Why This Matters for Security Teams
CI/CD pipelines are not just build helpers. They are production-grade non-human identities that can authenticate to source control, cloud control planes, artifact registries, SaaS services, and deployment targets. If those credentials are long-lived or broadly scoped, one compromised runner or leaked token can become a bridge into everything the pipeline can touch.
The practical risk is no longer theoretical. GitGuardian’s Guide to the Secret Sprawl Challenge reports that 59% of compromised machines in a major 2025 supply chain attack were CI/CD runners rather than personal workstations, which underscores how often attackers target automation paths first. That reality is consistent with the patterns documented in the CI/CD pipeline exploitation case study and the Reviewdog GitHub Action supply chain attack.

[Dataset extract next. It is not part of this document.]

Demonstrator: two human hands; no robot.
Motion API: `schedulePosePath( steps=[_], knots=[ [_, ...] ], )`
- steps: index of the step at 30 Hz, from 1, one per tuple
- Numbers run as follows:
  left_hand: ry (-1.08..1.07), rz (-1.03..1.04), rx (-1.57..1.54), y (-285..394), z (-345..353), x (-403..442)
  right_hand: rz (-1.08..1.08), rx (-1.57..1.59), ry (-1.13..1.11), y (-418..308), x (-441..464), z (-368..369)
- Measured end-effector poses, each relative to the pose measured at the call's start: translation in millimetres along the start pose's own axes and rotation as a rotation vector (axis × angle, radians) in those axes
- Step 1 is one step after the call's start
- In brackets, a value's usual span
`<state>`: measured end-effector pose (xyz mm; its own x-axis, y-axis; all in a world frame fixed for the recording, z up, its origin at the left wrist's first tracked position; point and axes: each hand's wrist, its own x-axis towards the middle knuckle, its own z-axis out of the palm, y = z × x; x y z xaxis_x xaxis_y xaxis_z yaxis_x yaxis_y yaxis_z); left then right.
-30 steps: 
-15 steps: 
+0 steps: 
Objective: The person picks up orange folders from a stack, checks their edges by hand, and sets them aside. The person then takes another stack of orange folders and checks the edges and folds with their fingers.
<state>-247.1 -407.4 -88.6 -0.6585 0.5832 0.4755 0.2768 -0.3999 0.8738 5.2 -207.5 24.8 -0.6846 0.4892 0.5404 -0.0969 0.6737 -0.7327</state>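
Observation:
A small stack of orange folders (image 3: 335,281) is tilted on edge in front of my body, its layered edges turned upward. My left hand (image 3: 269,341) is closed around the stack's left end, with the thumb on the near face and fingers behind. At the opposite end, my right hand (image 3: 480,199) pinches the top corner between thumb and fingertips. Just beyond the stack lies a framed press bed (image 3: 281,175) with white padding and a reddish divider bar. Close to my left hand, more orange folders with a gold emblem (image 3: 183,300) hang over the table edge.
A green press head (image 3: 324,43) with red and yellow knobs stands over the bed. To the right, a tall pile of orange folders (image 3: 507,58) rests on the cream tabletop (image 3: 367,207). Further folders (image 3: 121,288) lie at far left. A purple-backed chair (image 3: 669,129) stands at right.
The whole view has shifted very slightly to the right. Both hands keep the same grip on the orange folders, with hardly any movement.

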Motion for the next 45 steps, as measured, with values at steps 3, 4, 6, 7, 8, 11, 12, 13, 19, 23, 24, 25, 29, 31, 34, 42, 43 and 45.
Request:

Governance has to assume that pipeline credentials will be copied, logged, inherited, or reused unless controls prevent that by design. NIST Cybersecurity Framework 2.0 is useful here because it frames identity and access as an ongoing control problem, not a one-time setup, while the OWASP Non-Human Identity Top 10 highlights the recurring failure modes around secret sprawl, weak lifecycle management, and privilege creep. In practice, many security teams discover pipeline exposure only after a build token has already been reused across repositories or cloud accounts, rather than through intentional monitoring.
How It Works in Practice
Good pipeline governance starts by treating every CI/CD credential as a workload identity with a defined purpose, time limit, and blast radius. Static secrets should be the exception, not the default. Current guidance suggests using just-in-time issuance for jobs, short-lived OIDC-backed tokens where possible, and automated revocation at the end of a workflow. The goal is to remove reusable standing access from the pipeline entirely.
That means mapping each pipeline stage to the minimum set of actions it needs. A build job should not be able to deploy. A test job should not read production secrets. A release job should authenticate separately from a dependency scan. Policy should be enforced at runtime, not only through code review, because a pipeline’s needs can change by branch, environment, artifact, or approval state. This aligns with the direction described in NIST SP 800-63 Digital Identity Guidelines, even though the standard is not written specifically for pipelines.
- Issue credentials per job, not per team, and keep TTLs as short as operationally possible.
- Separate build, test, and deploy identities so one compromise cannot traverse the whole delivery path.
- Store secrets in a vault or workload identity broker, not in repository variables or plaintext environment files.
- Log issuance, use, and revocation events so unusual token reuse is visible quickly.
- Rotate credentials automatically after any suspected exposure, because detection alone does not stop replay.
NHIMG research has repeatedly shown why this matters. The Ultimate Guide to NHIs — Static vs Dynamic Secrets is a useful reference for choosing ephemeral secrets over persistent ones, and the Shai Hulud npm malware campaign shows how quickly leaked automation credentials can be harvested and reused. These controls tend to break down when legacy pipelines depend on shared service accounts, because those environments cannot separate identity by job or by trust boundary.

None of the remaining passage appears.